Die Gemeinderäte bekommen alle Angebote zwar vorgelegt, müssen aber laut VOB den günstigsten Anbieter auswählen – und vor allem: sie müssen den Auftrag erteilen. Einem Verzicht auf die ganze Maßnahme sind enge juristische Grenzen gesetzt. „Ich fühle mich da erpresst“, wetterte der Grünen-Stadtrat Wolfgang Fischer in der Sitzung im April. „Jede Familie, die baut, würde sagen: Jetzt warten wir ab, bis der Markt besser wird. 2008 hätten wir das für die Hälfte bekommen.“

Seitdem haben sich die Preise „normalisiert“, wie es der Bauunternehmer Erich Kindler formuliert. „Wir machen immer noch auskömmliche Preise“, betont er. Es gibt aber auch andere Firmen. Der für die Merklinger Mensa zuständige Ingenieur erzählte den Weiler Gemeinderäten, dass er auch mit dem Unternehmer gesprochen habe, der das 604 000 Euro-Angebot abgegeben hat. „Ich habe nicht damit gerechnet, dass ich das Angebot bekomme. Aber wenn ich es zu diesem Preis bekomme, mache ich es natürlich“, habe der ihm gesagt.

Absprache mit den Baurechtsbehörden

Einem solchen Unternehmer ist möglicherweise die Gemeine Weissach aufgesessen.

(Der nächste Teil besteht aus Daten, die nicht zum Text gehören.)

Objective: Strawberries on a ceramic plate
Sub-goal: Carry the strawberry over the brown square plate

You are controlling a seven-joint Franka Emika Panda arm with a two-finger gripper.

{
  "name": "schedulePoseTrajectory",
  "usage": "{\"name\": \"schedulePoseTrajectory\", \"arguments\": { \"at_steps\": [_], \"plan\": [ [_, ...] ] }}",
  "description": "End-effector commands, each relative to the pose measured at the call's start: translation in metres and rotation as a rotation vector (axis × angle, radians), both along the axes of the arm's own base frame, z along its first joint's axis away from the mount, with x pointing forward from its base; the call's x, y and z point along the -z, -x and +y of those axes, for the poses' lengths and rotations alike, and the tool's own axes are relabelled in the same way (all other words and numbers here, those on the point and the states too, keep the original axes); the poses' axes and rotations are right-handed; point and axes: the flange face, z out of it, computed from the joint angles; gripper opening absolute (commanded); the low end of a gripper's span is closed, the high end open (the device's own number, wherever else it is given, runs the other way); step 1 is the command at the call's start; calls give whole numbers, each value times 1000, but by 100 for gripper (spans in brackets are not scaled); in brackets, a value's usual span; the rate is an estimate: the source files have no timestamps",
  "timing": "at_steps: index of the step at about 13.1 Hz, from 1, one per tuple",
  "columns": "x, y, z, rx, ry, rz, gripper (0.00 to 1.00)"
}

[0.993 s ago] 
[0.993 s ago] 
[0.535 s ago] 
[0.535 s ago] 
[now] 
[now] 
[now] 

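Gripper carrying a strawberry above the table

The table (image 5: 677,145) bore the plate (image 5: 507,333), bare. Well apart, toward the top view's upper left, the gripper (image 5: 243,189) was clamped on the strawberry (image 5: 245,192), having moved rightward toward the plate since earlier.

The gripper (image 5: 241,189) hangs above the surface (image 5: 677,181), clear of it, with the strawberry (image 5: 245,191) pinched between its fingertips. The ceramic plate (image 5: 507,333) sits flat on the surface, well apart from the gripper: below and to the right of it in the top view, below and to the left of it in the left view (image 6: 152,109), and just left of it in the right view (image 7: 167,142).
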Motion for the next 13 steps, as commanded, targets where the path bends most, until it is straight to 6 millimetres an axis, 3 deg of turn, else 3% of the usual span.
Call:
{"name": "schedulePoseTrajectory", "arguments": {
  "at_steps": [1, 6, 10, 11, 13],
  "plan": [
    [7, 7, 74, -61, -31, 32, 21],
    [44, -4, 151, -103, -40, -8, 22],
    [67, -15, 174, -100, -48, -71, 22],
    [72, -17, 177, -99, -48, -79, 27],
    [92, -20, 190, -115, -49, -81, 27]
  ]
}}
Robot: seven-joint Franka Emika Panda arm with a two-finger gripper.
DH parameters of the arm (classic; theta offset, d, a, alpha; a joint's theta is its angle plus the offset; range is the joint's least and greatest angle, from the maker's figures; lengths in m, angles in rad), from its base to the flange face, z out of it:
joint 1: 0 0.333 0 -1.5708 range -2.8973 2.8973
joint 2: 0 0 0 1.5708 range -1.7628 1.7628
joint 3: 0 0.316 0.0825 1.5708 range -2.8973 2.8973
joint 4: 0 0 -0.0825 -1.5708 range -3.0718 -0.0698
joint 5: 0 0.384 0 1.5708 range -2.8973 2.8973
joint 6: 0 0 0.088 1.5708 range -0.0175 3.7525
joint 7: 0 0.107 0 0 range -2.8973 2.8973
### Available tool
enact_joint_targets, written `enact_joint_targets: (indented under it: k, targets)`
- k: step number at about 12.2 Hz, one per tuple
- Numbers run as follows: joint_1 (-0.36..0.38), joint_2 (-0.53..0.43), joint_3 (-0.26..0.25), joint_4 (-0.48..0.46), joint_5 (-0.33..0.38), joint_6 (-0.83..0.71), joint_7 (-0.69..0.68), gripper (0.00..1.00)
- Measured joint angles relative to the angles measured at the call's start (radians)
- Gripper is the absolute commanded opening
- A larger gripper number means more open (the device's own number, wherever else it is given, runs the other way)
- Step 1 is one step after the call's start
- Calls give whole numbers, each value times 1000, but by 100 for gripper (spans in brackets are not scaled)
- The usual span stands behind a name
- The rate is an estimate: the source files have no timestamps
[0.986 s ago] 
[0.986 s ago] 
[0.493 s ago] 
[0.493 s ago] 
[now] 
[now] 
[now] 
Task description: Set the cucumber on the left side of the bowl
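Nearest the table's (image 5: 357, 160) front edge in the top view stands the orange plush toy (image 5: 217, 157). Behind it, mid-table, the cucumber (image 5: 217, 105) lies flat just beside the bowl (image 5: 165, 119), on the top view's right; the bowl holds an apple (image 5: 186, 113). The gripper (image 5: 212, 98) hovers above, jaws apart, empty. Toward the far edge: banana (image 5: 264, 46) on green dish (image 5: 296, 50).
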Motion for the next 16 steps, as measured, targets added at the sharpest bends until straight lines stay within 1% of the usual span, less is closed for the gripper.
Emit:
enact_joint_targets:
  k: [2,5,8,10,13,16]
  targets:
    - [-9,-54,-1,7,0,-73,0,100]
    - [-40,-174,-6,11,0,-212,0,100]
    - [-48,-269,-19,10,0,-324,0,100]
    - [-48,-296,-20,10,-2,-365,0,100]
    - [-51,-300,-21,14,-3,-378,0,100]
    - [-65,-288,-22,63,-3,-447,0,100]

Denn für die Außenanlagen für deren Mensa hat nur ein einziger Unternehmer ein Angebot abgegeben, der jetzt 144 000 Euro mehr bekommt, als für die Maßnahme veranschlagt wurden.

„Die Gemeinden selbst können da wenig machen“, sagt Lidija Schwarz-Dalmatin vom baden-württembergischen Gemeindetag. Sie nennt einen weiteren Kostentreiber: Die komplizierten Baustandards, die etwa die Zahl der Fahrradplätze oder die Wärmedämmung vorschreiben. „Wir raten, dass die Gemeinden mit ihren Baurechtsbehörden absprechen, ob wirklich alle Standards notwendig sind“, sagt sie.

Weil der Stadt hat in der Zwischenzeit Konsequenzen gezogen. Für den Steinweg in Weil der Stadt und die Sonnenbergstraße in Schafhausen wollte sie eigentlich in diesen Tagen die Ausschreibungen veröffentlichen. „Wir prüfen, ob wir das jetzt erst im Herbst machen“, kündigt der Bürgermeister Thilo Schreiber an. Er hoffe dann auf niedrigere Preise im Tiefbau-Bereich. Die Sanierung der Straßen kommt dann eben etwa ein Jahr später.